But if you’re building a software product, chances are you’re relatively unaffected. And in this case, having a quick app is more important than ever. Internet is slowing down due to increased demand, and people are holding on to their phones for longer – so if your app is slow, your users will be affected by it.

And slow app means worse business.

Today, let’s take a look at Notion – an advanced note-taking web app. Notion is a great product, but one thing customers complain about is its startup time:

Notion shipped tremendous speed enhancements recently, but there’s still a lot of space to improve. Let’s reverse-engineer it and see what else can be optimized!

How Notion loads

Notion is a React web app embedded into a native shell. This means its “startup time” is largely the “loading time of the web part”.

To be concrete. On the desktop, the Notion app is a web app wrapped with Electron. On mobile, from my understanding, the Notion app runs both React Native parts (likely responsible for some mobile experiences) and web parts (likely responsible for the overall editing UI).

Due to (apparently) HTTPS certificate pinning in the Android Notion app, I wasn’t able to verify whether the mobile app runs the same bundles the desktop app does. But even if the bundles are different, issues they are having are, likely, similar.

To understand how the web part is loading, let’s create a public Notion page:

and run a WebPageTest audit over it. (This works because public pages run the same code the whole app runs.)

Sidenote: WebPageTest is an advanced performance testing tool.

WebPageTest returns a lot of useful information, but the most interesting part is the loading waterfall:

Woah, that’s a lot of info. What’s going on there?

Here’s what’s going on:

  1. You open the page. The page loads a few stylesheets – and two JavaScript bundles, vendor and app.

  2. Once both bundles are loaded, they start to execute – and spend a whole second doing so.

  3. Once the app has been initialized, it starts sending API requests for page data, loading analytics...

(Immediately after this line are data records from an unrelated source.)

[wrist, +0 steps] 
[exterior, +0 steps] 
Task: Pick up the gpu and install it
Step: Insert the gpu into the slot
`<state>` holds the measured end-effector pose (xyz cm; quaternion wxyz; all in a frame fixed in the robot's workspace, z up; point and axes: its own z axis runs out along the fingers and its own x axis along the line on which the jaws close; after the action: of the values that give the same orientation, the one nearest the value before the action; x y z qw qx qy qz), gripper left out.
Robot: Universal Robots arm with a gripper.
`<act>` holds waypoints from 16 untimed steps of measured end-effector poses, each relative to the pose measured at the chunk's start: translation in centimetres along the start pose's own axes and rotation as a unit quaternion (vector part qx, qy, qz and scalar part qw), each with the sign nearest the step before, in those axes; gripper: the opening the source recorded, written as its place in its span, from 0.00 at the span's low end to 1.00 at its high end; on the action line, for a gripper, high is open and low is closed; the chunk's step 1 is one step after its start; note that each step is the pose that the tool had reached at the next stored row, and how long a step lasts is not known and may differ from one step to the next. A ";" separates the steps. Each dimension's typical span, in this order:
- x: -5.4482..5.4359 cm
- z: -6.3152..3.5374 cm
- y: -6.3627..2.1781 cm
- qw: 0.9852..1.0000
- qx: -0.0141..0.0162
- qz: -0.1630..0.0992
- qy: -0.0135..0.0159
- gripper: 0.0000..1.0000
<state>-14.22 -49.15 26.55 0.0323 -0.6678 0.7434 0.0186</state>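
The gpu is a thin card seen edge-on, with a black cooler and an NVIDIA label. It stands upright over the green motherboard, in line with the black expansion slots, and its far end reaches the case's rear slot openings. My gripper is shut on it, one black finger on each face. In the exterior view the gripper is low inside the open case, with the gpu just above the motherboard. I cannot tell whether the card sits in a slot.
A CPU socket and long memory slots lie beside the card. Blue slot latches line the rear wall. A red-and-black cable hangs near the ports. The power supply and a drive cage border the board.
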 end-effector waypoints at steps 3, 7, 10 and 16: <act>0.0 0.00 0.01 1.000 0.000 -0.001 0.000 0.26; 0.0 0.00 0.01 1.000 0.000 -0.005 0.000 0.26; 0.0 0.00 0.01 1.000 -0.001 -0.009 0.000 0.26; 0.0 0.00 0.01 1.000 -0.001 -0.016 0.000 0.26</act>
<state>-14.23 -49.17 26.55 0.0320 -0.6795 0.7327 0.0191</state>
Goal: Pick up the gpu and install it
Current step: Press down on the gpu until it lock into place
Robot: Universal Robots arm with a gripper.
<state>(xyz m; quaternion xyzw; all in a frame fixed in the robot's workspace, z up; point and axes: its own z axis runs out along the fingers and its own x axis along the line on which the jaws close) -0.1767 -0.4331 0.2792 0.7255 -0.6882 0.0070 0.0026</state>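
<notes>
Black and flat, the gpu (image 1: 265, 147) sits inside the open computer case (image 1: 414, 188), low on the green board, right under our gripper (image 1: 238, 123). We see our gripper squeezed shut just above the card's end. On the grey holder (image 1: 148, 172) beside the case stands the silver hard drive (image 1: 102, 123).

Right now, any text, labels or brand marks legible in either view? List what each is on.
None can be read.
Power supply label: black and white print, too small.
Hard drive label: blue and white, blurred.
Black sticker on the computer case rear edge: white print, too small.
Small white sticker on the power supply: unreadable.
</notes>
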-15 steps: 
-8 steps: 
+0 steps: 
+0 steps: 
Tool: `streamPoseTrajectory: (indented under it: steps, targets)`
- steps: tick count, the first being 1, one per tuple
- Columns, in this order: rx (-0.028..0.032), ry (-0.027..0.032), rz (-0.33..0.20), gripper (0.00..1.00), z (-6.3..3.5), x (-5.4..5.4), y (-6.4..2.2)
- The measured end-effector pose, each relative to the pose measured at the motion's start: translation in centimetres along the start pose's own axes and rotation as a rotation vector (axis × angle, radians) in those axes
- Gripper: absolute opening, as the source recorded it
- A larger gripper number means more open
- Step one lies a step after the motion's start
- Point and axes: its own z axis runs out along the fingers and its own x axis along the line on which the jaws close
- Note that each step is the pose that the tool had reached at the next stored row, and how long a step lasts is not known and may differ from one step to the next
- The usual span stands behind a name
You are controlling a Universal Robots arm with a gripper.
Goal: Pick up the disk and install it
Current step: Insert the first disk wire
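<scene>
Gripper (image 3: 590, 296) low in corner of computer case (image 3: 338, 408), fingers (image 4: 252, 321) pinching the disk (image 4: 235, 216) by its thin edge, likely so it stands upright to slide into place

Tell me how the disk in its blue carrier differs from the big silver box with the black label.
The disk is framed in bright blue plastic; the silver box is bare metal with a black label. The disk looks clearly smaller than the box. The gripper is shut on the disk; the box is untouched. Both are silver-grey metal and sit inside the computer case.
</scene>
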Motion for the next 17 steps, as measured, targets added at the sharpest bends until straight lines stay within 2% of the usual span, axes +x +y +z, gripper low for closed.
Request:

  4. and executing more code...

  5. until, at 5.6 seconds, the first paint happens:

    ...but it’s just a spinner.

  6. At 6.2 seconds, the page content gets actually rendered.

    It takes a couple more seconds to finish loading all the hero image.

6.2 seconds for a desktop computer is quite a lot. However, with a medium-tier phone like Nexus 5, this time increases to 12.6 seconds. Here’s how that feels:

Let’s see how we can improve it.

Cost of JavaScript

When one talks about “loading speed”, one typically means networking performance. From the networking standpoint, Notion is doing well: they’re using HTTP/2, they’re gzipping files, and they’re using Cloudflare as a proxying CDN.

However, another part of “loading speed” that people talk less about is processing performance. All downloaded resources have a processing cost: gzip archives need to be decompressed; images need to be decoded; JS needs to be executed.

Unlike networking performance, processing performance doesn’t improve with better networks – it’s only as fast as the user’s CPU is. And user’s CPUs in phones – especially Android phones – are bad:

For Notion, processing performance is even more significant. It’s easy to avoid networking costs by caching network resources in the app. But processing costs are paid every single time the app starts – which means a phone user may see a 10-second splash screen multiple times a day.

On our test Nexus 5, executing vendor and app bundles takes 4.9 seconds. This whole time, the page – and the app – stay non-interactive and empty:

What’s happening there? WebPageTest doesn’t record JS traces, but if we go to DevTools and run a local audit, we’ll see this:

First, the vendor bundle is being compiled (for 0.4s). Second, the app bundle is being compiled (for 1.2s). Third, both bundles start executing – and spend 3.3s doing so.

So how can we reduce that time?

Defer JS execution

Let’s take a look at the bundle execution phase. What are all these functions?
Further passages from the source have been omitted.